Dr. Reiner, welcome to the show.


CHENEY: Thank you for being here. I suspect that there is someone we both know watching us tonight, so don't be nervous.

Maybe you could start Dr. Reiner by talking about what you could have done for somebody, what you would do for someone 30 years ago when they came in with a heart attack?

REINER: Sure. So, your father had his first heart attack in 1978. I was a freshman in college that year. And the treatment for patients with heart attacks in 1978 had not really differed compared to when President Eisenhower had his first heart attack into 1955.

Essentially, treatment was entirely supportive. You know, I liken it at that time to sort of watching a car wreck you stand by, you know, helplessly wait for the smoke to clear and then you see what was left. And that is all that could have been done in 1978.

But very shortly after your dad had his first heart attack, we started to understand why heart attacks happen. And that they are caused by clots, clots that block the supply of blood to the heart muscle. And then very quickly there after multiple therapies were developed to open those arteries, break open the clots, either with drugs or with mechanical therapies like balloons and stents and prevent the heart attack from destroying a lot of heart muscle.

So, we changed from thinking about heart attacks as a fait accompli, you know, a done deal and started thinking about heart attacks as a very dynamic process, something that could be, you know, interrupted.

CHENEY: And really since then, my dad has been the beneficiary of many of these new treatments that have become available.
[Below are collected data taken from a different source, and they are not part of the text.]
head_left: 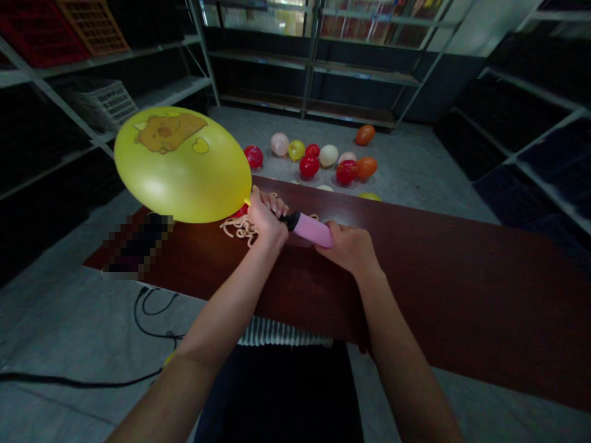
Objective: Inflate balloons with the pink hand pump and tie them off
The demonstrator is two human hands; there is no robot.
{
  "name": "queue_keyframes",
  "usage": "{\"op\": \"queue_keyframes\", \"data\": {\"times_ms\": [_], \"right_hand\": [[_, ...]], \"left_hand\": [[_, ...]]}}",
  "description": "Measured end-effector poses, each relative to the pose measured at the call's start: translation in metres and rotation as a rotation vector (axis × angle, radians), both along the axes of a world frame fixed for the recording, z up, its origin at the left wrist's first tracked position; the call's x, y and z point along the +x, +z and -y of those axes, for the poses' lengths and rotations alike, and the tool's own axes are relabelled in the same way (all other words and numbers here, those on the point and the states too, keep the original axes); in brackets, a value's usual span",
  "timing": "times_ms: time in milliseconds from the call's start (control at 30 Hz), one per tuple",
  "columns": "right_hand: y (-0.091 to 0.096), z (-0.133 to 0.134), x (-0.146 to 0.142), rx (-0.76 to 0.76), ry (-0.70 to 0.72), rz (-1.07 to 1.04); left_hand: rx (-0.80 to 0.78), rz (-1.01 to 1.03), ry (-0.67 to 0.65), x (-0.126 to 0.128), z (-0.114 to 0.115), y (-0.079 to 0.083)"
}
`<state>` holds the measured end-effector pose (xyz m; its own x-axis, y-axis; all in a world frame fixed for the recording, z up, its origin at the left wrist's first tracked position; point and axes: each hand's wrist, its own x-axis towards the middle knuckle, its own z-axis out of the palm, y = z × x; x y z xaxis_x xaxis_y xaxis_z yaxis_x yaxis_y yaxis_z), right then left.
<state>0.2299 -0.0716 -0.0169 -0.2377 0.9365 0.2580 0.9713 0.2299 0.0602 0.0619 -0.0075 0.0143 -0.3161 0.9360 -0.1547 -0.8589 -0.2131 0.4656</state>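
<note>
A large yellow balloon (184,172) with a printed bear and a heart bulges out to the left, its neck running into my left hand (268,215). That hand is closed around the balloon's neck and the black nozzle end of a pink balloon pump (314,230). My right hand (348,246) grips the pump's other end; the handle is hidden inside my fingers. Beneath my left hand, a pile of pale, string-like uninflated balloons (242,227) lies on the table, with a bit of red beside it.
The dark brown table (438,277) stretches to the right. A blurred-out dark flat object (138,243) lies at its left end. Several inflated balloons (309,166) rest on the floor beyond. Metal shelves (263,58) line the walls; a black cable (83,384) runs along the floor.
</note>
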Motion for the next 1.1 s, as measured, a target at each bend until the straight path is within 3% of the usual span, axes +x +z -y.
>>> {"op": "queue_keyframes", "data": {"times_ms": [367, 733, 933, 1100], "right_hand": [[-0.001, -0.001, 0.008, 0.116, 0.066, -0.123], [0.005, 0.002, 0.061, 0.217, -0.03, -0.005], [0.003, 0.0, 0.054, 0.193, -0.017, 0.004], [0.001, 0.0, 0.043, 0.135, 0.003, -0.019]], "left_hand": [[0.038, 0.016, 0.035, -0.014, -0.001, 0.002], [0.055, -0.03, 0.155, -0.044, 0.005, 0.027], [0.068, -0.089, 0.206, -0.055, 0.001, 0.023], [0.029, -0.032, 0.188, -0.038, 0.001, 0.022]]}}
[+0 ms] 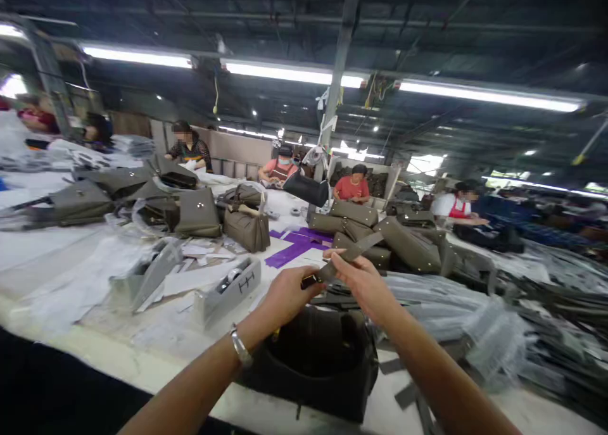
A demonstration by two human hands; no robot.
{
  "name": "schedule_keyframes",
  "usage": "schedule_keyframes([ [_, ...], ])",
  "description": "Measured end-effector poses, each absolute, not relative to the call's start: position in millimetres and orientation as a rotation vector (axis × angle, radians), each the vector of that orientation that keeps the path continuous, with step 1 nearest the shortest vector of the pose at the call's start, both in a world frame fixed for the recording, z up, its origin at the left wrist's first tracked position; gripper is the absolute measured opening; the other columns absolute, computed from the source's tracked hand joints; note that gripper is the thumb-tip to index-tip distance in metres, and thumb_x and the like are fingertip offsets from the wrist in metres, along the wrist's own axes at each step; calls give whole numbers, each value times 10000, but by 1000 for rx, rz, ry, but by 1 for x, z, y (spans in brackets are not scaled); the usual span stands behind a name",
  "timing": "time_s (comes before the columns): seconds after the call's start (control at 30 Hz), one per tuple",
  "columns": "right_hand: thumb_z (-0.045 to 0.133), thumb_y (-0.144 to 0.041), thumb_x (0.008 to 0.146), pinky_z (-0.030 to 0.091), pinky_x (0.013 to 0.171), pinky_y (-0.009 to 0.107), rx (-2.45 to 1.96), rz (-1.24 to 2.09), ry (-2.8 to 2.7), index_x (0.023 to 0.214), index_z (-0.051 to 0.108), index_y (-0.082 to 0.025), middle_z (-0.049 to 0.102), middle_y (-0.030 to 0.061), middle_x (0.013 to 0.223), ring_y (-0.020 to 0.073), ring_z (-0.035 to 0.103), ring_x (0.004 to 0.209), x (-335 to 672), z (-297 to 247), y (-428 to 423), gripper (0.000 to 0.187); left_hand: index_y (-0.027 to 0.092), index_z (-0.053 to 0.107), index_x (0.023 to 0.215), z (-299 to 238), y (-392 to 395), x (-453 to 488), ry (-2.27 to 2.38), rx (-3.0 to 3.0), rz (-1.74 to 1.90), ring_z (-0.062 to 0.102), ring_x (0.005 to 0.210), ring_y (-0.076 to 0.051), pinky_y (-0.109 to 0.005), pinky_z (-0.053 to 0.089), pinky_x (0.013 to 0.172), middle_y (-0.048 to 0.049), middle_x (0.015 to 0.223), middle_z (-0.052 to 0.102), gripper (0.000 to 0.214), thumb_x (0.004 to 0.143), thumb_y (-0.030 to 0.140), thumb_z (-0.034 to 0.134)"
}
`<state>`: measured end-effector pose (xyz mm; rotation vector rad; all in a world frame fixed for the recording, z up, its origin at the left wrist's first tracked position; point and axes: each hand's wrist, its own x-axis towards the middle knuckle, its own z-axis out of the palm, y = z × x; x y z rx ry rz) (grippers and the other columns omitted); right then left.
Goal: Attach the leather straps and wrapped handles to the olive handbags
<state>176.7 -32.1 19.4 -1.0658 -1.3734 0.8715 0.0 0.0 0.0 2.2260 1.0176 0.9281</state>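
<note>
- Both hands are holding one olive-grey strap point(355, 252) up over the middle of the tabletop point(42, 248), and each grip is clenched on it.
- The left hand point(289, 294) is pinching the strap's near, lower end. A small dark bit is poking out by the fingertips, can't tell what it is. A silver bangle point(240, 346) is sitting on that wrist.
- The right hand point(365, 283) is grasping the strap a little further along, thumb on top. The free end is sticking out far-right past the fingers and tilting upward.
- Right under the hands, a dark open bag point(318, 359) is sitting near the tabletop's near edge.
- Just left of the bag, a grey tape dispenser point(228, 290) is lying at an angle.
- Purple sheets point(294, 248) are lying farther back, with olive bags point(197, 212) piling up on the left and more on the right.
- Other people are sitting along the far side.
</note>
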Motion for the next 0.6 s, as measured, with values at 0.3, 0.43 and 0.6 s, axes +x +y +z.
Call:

His history is in many ways, you know, parallel to the history of these developments in the treatment of this disease. And most recently, the most recent treatment he's had was the implantation of this left ventricular assist device. And I think you have a model here this evening, maybe you can explain what this is and what it does?

REINER: Sure. You know, the end stage of damage to the heart is a situation that is referred to as heart failure, congestive heart failure, end stage heart disease. And the common scenario is that the heart becomes unable to pump enough blood to supply the needs of the organs and the body as a whole and that's why people with end stage heart disease die. Over the last decade, really fabulous mechanical strategies have been refined to augment what the failing heart can do and your dad did receive a ventricular assist device and I brought a model to show you.

So, essentially, what ventricular assist device is, is a pump. It is not an artificial heart. It doesn't take over the complete function of the heart. But what it does is augment or assist ventricular assist device that assist the function of a failing heart.

And your father received this device actually. This is a device called HeartMate II, it's made by company called Thoratec, company in California. And this is a pump which is inserted, I've done a little surgery on this heart myself here. It is insert into apex where the tip of a patient's heart. And then there's another cannula that is inserted into the patient's aorta. And what this pump can do is take blood from the failing heart, accelerate it with a turbine essentially that's spinning it almost 10,000 revolutions per minute, and essentially jack that up into the aorta.

So, a failing heart may only be able to deliver two liters per minute of blood to the body. A normal heart can deliver almost six liters per minute. It's about a quarter and a half, gallon and a half, excuse me. This device by itself can deliver over six liters per minute. So, this can take a person who has a failing heart, who is short of breath, perhaps, you know, walking to the bathroom, and can restore them, not just a sort of adequate functioning, but to normal functioning. People with this device can go back to work and go back to fulltime work. Can do just about anything with the --

CHENEY: Fish, hunt.

REINER: Fish, hunt. The only thing you really can't do with this device is swim.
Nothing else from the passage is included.